> _About this exercise_
Each line of the data below must be given again exactly as written.

*** Opening Data excerpt ***

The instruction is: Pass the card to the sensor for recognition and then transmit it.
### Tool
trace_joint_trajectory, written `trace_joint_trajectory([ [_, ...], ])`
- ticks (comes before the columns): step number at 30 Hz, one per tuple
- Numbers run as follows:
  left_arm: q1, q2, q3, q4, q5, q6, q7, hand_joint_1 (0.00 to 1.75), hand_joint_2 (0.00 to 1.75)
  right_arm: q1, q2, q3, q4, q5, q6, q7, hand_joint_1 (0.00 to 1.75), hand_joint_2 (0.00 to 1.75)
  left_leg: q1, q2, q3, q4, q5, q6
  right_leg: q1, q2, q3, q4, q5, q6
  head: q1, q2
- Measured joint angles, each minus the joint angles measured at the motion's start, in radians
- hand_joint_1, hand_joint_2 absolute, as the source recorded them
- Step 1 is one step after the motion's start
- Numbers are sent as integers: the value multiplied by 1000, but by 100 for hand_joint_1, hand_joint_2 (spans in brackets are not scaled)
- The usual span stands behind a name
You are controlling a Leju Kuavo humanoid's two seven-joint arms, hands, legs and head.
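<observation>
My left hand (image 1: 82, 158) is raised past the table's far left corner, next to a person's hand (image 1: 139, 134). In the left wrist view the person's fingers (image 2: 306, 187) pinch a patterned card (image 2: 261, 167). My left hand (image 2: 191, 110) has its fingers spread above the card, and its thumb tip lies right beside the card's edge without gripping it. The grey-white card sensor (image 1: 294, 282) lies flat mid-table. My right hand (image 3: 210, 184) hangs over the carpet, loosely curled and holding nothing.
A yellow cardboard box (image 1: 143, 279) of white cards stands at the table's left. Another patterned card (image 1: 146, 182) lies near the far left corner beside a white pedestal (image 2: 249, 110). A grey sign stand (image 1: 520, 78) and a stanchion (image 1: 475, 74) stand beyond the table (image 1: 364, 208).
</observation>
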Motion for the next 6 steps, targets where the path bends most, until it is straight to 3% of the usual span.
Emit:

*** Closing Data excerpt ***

> _Written response_
The instruction is: Pass the card to the sensor for recognition and then transmit it.
### Tool
trace_joint_trajectory, written `trace_joint_trajectory([ [_, ...], ])`
- ticks (comes before the columns): step number at 30 Hz, one per tuple
- Numbers run as follows:
  left_arm: q1, q2, q3, q4, q5, q6, q7, hand_joint_1 (0.00 to 1.75), hand_joint_2 (0.00 to 1.75)
  right_arm: q1, q2, q3, q4, q5, q6, q7, hand_joint_1 (0.00 to 1.75), hand_joint_2 (0.00 to 1.75)
  left_leg: q1, q2, q3, q4, q5, q6
  right_leg: q1, q2, q3, q4, q5, q6
  head: q1, q2
- Measured joint angles, each minus the joint angles measured at the motion's start, in radians
- hand_joint_1, hand_joint_2 absolute, as the source recorded them
- Step 1 is one step after the motion's start
- Numbers are sent as integers: the value multiplied by 1000, but by 100 for hand_joint_1, hand_joint_2 (spans in brackets are not scaled)
- The usual span stands behind a name
You are controlling a Leju Kuavo humanoid's two seven-joint arms, hands, legs and head.
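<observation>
My left hand (image 1: 82, 158) is raised past the table's far left corner, next to a person's hand (image 1: 139, 134). In the left wrist view the person's fingers (image 2: 306, 187) pinch a patterned card (image 2: 261, 167). My left hand (image 2: 191, 110) has its fingers spread above the card, and its thumb tip lies right beside the card's edge without gripping it. The grey-white card sensor (image 1: 294, 282) lies flat mid-table. My right hand (image 3: 210, 184) hangs over the carpet, loosely curled and holding nothing.
A yellow cardboard box (image 1: 143, 279) of white cards stands at the table's left. Another patterned card (image 1: 146, 182) lies near the far left corner beside a white pedestal (image 2: 249, 110). A grey sign stand (image 1: 520, 78) and a stanchion (image 1: 475, 74) stand beyond the table (image 1: 364, 208).
</observation>
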Motion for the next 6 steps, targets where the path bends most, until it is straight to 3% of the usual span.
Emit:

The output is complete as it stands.